● **WHAT YOU HAVE TO DO**
Each line starting at the one that contains "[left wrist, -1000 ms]" and ending at the one that contains "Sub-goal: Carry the" must be returned exactly, and the rest of the listing is left out.

● **PROVIDED RECORDS**
((

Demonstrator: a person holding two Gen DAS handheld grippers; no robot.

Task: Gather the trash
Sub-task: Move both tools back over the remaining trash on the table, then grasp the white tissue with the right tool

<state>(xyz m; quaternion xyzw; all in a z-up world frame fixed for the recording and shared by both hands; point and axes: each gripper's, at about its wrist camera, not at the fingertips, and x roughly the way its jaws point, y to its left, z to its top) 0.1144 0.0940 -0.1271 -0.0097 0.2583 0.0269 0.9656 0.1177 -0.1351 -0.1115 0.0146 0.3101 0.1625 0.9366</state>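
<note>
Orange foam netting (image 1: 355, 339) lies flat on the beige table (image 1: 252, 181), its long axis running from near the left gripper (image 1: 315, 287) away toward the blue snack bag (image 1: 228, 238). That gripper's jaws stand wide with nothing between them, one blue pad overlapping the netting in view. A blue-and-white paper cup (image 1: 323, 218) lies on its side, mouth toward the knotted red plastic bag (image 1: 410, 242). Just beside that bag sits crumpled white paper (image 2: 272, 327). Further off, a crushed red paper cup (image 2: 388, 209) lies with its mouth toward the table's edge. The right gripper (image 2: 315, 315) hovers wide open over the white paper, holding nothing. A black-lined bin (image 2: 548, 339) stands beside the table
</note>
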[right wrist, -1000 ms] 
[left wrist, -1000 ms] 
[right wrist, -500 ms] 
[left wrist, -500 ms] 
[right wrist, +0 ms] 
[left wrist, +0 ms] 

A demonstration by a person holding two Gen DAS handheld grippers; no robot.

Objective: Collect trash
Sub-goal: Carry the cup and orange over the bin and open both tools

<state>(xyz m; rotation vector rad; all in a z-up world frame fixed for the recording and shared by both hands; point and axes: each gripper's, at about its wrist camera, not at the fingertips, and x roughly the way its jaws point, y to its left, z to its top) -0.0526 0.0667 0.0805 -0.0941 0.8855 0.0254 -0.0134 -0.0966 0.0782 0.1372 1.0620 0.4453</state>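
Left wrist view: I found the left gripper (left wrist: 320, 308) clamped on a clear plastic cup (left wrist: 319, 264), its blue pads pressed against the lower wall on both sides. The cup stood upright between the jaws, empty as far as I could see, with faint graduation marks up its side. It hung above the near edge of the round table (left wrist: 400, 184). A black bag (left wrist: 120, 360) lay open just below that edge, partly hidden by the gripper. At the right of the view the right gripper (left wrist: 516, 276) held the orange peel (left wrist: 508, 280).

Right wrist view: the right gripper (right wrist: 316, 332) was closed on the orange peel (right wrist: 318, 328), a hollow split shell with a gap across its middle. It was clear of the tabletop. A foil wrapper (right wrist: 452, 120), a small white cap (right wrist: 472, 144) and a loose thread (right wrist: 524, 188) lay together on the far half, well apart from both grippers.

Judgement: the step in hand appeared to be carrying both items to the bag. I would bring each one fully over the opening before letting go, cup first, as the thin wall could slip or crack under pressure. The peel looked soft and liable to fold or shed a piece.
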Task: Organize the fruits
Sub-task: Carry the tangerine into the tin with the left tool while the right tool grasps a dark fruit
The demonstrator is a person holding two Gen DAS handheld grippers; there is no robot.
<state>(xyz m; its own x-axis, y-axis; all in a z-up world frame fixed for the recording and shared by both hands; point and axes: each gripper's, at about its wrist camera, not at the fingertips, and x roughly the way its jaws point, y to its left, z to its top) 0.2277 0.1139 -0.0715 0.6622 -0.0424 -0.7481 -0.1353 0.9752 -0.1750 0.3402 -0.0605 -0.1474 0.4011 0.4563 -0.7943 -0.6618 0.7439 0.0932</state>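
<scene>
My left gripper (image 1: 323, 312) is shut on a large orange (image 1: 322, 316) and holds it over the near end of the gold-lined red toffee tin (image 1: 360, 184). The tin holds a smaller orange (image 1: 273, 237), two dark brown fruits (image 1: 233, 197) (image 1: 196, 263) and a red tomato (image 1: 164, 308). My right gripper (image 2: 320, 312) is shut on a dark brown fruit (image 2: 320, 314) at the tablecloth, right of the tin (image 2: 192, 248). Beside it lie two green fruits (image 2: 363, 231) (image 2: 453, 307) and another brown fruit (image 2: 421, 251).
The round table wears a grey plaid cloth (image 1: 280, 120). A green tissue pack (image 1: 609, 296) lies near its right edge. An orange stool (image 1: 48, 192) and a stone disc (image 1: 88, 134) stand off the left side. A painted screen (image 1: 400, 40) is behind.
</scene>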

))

● **ANSWER BELOW**
[left wrist, -1000 ms] 
[right wrist, -500 ms] 
[left wrist, -500 ms] 
[right wrist, +0 ms] 
[left wrist, +0 ms] 

A demonstration by a person holding two Gen DAS handheld grippers; no robot.

Objective: Collect trash
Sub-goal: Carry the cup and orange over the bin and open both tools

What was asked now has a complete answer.